La proposta mira a migliorare il benessere di cani e gatti tenuti da allevatori, stabilimenti di vendita e rifugi, proteggendo al contempo i consumatori, garantendo una concorrenza leale e combattendo il commercio illegale. Non avrà impatto sui singoli proprietari di animali domestici, ma chi vorrà immettere un gatto o un cane sul mercato dell’UE dovrà assicurarsi che sia munito di microchip per la tracciabilità.
Principi di welfare
La posizione negoziale del Consiglio include:
- Regolamentazione dell’allevamento con limiti di frequenza ed età.
- Divieto di alcune pratiche di allevamento, come la consanguineità, salvo eccezioni per razze locali.
- Divieto di mutilazioni dolorose senza necessità medica.
- Fornitura di acqua fresca, cibo sufficiente e condizioni abitative adeguate.
- Accesso quotidiano degli animali a spazi esterni o passeggiate giornaliere per i cani oltre le 12 settimane.
Requisiti per operatori e stabilimenti
- Tutti i cani e gatti devono essere dotati di microchip e registrati in un database nazionale.
- Chi si occupa degli animali deve avere una corretta comprensione del loro comportamento e dei loro bisogni.
- Gli stabilimenti devono garantire visite veterinarie periodiche.

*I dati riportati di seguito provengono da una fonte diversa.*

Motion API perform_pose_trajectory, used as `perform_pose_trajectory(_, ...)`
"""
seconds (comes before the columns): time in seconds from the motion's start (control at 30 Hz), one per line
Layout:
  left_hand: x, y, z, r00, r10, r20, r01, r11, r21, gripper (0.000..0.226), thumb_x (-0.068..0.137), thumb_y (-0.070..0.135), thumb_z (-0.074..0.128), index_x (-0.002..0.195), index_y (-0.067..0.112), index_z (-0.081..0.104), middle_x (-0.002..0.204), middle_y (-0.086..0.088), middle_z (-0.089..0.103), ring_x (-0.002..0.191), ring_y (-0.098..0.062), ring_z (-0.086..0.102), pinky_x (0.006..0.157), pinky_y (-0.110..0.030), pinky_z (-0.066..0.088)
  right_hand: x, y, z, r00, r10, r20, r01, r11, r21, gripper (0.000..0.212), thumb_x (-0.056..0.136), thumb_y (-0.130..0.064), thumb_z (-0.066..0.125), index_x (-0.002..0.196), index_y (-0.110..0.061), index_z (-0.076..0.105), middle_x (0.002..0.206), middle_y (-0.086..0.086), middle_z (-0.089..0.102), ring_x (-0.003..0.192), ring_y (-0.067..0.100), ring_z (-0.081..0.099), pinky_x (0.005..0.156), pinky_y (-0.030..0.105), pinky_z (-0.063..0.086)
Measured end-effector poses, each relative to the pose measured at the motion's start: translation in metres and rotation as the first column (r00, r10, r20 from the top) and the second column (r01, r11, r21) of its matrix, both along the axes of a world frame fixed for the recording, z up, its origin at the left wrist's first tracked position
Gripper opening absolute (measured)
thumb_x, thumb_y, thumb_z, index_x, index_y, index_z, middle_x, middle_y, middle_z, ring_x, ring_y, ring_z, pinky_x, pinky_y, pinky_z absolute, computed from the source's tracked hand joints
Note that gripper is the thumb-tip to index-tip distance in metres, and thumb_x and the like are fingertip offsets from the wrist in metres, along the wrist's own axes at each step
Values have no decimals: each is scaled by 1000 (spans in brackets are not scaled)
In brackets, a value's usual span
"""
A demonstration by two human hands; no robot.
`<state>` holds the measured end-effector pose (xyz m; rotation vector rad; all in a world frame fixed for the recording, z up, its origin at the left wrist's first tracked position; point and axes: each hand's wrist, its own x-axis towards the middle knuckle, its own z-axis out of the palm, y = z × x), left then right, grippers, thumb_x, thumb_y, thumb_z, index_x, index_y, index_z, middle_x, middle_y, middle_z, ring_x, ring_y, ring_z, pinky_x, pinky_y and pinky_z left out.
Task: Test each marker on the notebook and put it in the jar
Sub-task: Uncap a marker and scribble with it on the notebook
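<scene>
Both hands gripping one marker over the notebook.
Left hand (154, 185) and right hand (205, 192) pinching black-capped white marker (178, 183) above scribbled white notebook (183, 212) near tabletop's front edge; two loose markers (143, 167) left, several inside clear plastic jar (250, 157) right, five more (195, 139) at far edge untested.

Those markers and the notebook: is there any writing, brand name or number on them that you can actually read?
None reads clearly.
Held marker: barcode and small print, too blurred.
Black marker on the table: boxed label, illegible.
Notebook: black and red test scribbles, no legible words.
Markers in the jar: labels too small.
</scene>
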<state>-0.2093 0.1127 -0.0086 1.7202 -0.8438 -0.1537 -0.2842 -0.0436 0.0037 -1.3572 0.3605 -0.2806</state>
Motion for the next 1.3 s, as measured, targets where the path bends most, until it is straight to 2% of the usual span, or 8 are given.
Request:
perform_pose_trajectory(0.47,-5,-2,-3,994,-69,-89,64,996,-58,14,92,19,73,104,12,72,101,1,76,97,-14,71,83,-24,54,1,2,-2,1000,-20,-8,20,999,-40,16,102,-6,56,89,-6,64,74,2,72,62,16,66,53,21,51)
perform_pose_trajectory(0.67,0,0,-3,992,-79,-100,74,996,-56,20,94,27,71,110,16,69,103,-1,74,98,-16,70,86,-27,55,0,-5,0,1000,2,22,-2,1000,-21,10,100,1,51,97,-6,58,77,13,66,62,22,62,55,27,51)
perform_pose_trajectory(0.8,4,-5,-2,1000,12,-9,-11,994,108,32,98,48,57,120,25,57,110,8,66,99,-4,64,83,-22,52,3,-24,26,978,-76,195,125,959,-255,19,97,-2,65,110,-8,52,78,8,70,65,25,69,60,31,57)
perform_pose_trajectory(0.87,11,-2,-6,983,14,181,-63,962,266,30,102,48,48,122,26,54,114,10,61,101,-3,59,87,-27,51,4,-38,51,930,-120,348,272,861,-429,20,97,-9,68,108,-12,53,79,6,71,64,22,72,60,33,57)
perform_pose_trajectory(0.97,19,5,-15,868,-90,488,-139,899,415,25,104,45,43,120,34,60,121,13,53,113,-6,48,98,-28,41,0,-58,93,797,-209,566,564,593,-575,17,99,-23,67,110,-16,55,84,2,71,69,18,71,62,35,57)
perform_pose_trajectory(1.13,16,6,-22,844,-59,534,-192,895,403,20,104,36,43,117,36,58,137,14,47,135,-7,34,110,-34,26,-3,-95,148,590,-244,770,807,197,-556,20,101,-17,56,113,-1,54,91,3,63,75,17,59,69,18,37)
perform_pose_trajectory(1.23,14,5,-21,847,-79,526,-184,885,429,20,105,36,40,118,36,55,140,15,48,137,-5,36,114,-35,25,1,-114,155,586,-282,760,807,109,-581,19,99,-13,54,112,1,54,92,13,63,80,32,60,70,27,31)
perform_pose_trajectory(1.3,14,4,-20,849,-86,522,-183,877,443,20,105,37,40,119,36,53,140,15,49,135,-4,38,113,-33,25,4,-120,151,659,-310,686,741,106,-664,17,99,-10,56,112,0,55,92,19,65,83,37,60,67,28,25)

- In caso di vendita o donazione, i nuovi proprietari devono essere sensibilizzati verso un comportamento responsabile.
Modifiche introdotte dal Consiglio
- Divieto di allevamento di ibridi.
- Esclusione dall’allevamento di animali con tratti estremi.
- Introduzione di disposizioni sulla protezione dei dati personali.
La proposta include anche norme per le importazioni da paesi extra UE e una distinzione tra importazioni per immissione sul mercato e movimenti non commerciali.
Prossimi passi
Il testo concordato dagli ambasciatori formalizza la posizione negoziale del Consiglio. I negoziati con il Parlamento europeo determineranno la forma finale della legislazione.